Android and iOS fighting for popularity crown.
Despite what aggressive fanboys would like you to believe, the truth, as always, is pretty much on the contrary. According to new stats released by the famous stats making company Nielsen, Google’s Android and Apple’s iOS mobile platform are on a seesaw for popularity, and so far barely edge out each other.
The stats show that users upgrading from a dumb-phone to a smartphone, 28% of them were interested in getting an Android handdset, while 25% were interested in iOS. On the other hand, users looking to upgrade their smartphone, 35% of them were interested in moving to iOS while 28% showed interest in an Android phone.
Nielsen also revealed that RIM and iOS were tied on the market share with Blackberry enjoying a 27.4% share of the pie while Apple edged it out slightly with 27.9% share.
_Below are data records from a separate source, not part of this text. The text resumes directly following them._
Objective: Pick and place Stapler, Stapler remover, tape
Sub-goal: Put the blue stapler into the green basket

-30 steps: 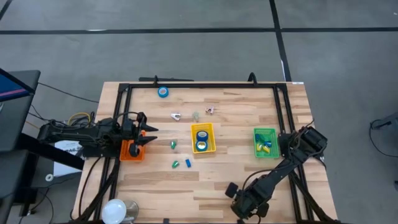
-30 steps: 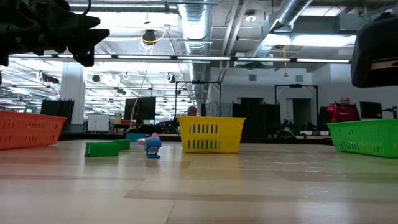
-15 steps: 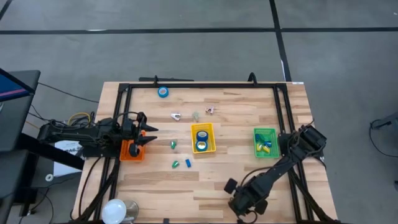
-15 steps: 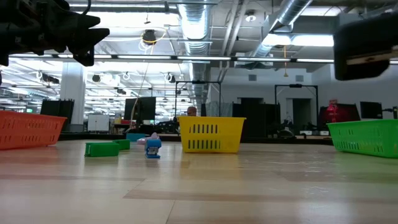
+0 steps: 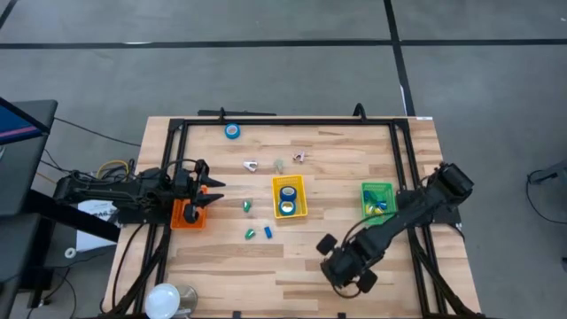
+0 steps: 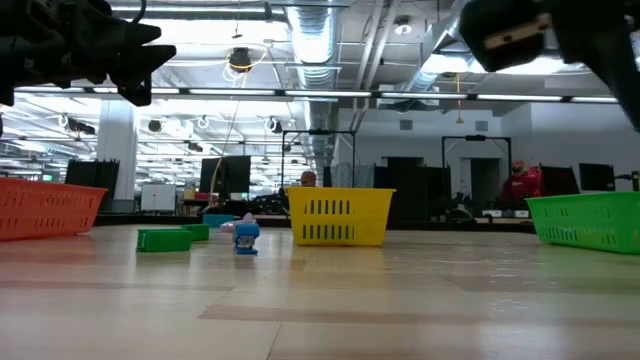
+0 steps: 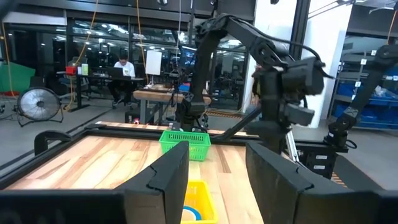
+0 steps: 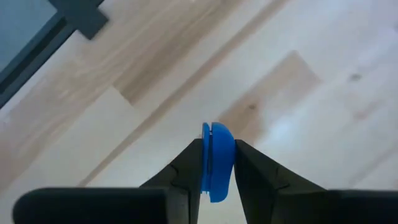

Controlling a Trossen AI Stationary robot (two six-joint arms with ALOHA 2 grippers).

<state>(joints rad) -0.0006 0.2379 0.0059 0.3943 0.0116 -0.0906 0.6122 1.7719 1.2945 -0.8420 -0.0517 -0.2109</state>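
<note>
Currently, my right gripper [image 8: 216, 163] clenched on a blue tape roll [image 8: 215, 160] held above the table's [image 5: 292, 266] front, left gripper [image 5: 211, 192] parted, empty, over the orange basket [image 5: 186, 215].

One camera hangs high up and looks straight down on the whole worktop [image 5: 292, 257] and both arms. One sits low at the worktop's edge and looks flat across the wood into the big room; both see the yellow basket [image 5: 288, 197]. The left wrist camera looks across the worktop, and the right wrist camera looks down, very close to the wood.
</note>
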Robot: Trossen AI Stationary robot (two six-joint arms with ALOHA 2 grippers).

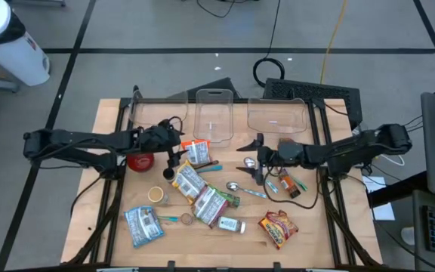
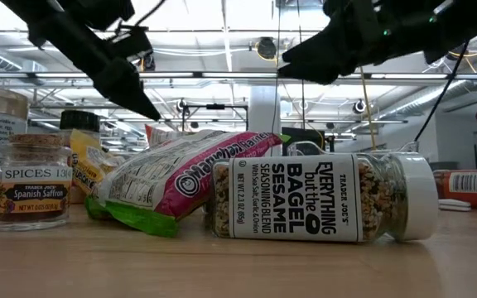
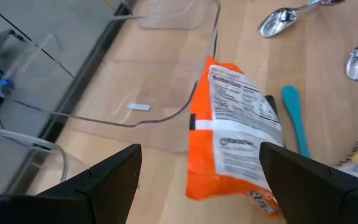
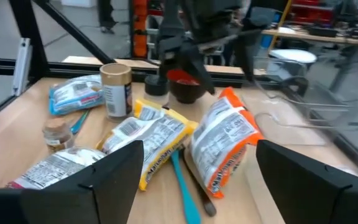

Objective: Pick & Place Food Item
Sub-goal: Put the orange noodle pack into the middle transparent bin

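Orange-and-white, the snack pouch [image 1: 197, 153] lies flat on the table [image 1: 112, 219] just in front of the left claw [image 1: 174, 161], its long axis running near to far, below the middle clear bin [image 1: 213, 115]. Left claw wide, holding nothing. Right claw [image 1: 256, 160], also wide and empty, hovers farther right. Only the left wrist view shows the pouch between the fingers [image 3: 107, 180].

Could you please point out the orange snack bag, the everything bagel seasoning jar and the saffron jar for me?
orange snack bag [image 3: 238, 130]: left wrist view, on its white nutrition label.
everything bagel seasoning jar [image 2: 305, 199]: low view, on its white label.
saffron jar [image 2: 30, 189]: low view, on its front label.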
Android is playing catch up with a rigorous 22.7% captured share.
- Of those upgrading to a smartphone from a featurephone, 28% were interested in an Android phone, while 25% were interested in iOS.
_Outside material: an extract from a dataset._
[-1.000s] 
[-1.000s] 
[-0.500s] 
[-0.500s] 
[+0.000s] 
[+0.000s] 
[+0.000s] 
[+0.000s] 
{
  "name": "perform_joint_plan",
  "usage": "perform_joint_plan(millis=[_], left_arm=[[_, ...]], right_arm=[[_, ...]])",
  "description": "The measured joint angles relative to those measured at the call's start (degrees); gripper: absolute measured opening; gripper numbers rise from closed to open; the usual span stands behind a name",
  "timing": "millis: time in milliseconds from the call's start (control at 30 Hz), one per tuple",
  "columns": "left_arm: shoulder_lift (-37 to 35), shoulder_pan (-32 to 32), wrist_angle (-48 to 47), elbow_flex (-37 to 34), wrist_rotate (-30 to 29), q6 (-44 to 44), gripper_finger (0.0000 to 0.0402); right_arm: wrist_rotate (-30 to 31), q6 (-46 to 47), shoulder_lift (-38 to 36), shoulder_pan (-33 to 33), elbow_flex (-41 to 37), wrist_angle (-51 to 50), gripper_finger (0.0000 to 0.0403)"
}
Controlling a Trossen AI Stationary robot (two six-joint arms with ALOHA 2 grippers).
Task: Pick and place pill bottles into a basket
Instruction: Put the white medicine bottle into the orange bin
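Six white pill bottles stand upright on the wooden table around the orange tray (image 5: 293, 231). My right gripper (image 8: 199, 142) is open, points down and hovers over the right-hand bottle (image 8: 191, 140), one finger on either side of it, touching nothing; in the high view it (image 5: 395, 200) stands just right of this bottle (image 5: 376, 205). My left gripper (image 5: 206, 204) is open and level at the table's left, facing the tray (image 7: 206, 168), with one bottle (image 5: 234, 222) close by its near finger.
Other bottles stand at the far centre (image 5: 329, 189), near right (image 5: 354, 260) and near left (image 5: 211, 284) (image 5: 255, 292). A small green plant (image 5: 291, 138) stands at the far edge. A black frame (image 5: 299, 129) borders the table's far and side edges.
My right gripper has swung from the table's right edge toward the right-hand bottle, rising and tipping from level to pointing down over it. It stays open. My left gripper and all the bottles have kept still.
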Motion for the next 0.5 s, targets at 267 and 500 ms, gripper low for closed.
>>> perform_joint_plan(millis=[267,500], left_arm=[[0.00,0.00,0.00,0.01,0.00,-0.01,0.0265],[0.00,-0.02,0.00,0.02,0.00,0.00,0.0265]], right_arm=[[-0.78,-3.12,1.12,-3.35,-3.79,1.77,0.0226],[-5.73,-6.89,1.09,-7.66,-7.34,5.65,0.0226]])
- Of those upgrading from a smartphone to another smartphone (side-grading?), 28% were also interested in Android, but 35% were interested in iOS.
- In both categories, Windows Mobile scored 6% and 7%, respectively.
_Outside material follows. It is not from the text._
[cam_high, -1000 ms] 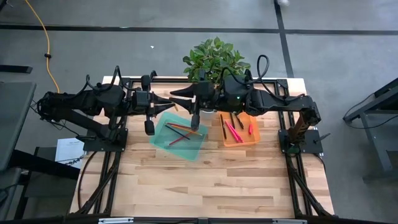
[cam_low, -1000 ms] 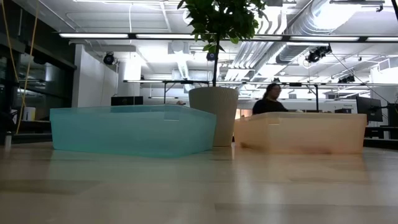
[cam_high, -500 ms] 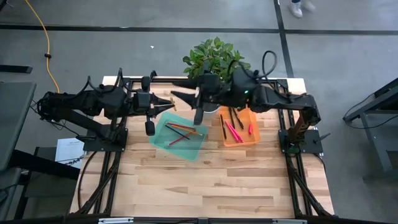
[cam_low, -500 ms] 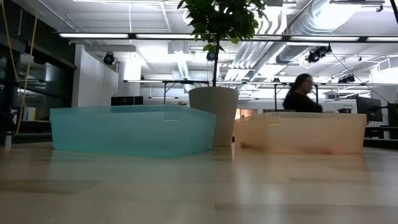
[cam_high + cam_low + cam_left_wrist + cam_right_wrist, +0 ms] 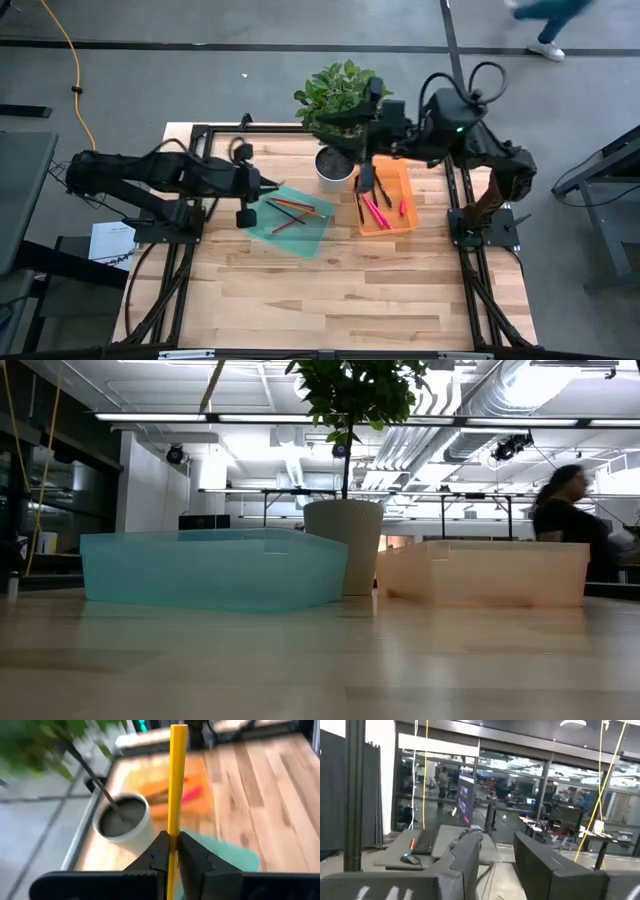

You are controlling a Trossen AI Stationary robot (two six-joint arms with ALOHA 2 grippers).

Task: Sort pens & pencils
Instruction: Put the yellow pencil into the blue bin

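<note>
The left gripper (image 5: 170, 851) is clenched on a yellow pencil (image 5: 175, 780) above the teal tray (image 5: 313, 235) – the right gripper (image 5: 495, 855) stands released over the orange tray (image 5: 395, 228) holding pens (image 5: 375, 210).

Thin red, orange and brown pencils (image 5: 293, 210) are seen lying crossed in the teal tray (image 5: 312, 240), and one yellow pencil (image 5: 175, 780) is pinched upright in the left claw (image 5: 170, 851) above that tray's edge. Pink and black pens (image 5: 376, 208) are laid side by side in the orange tray (image 5: 405, 226).
</note>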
- Android is definitely a male thing. For all consumers getting a smartphone, 22.8% of females were interested in Android, compared to 32.6% of males.
- Interestingly enough, iOS interest was about the same for both genders, with 30.9% of females getting iOS, and 28.6% of males. The discrepancy came from the “not sure” category, where 23.8% of women didn’t know what they wanted, and only 14.9% of males were as unsure.
- iOS and RIM are tied for actual smartphone OS share (at 27.4%), but RIM scored in the low teens in every measure of desired OS. This shows two possible trends: Blackberry is losing popularity, and the fact that enterprise users, which make up a huge segment of Blackberry users, don’t care for the OS at a consumer level.
- Unsurprisingly, iOS interest peaks in the 18-24 demographic. The young crowd has always been Apple’s string point, and it’s no different in the mobile sector. Similarly un-shocking is the increase in the “not sure” response as the respondents get older.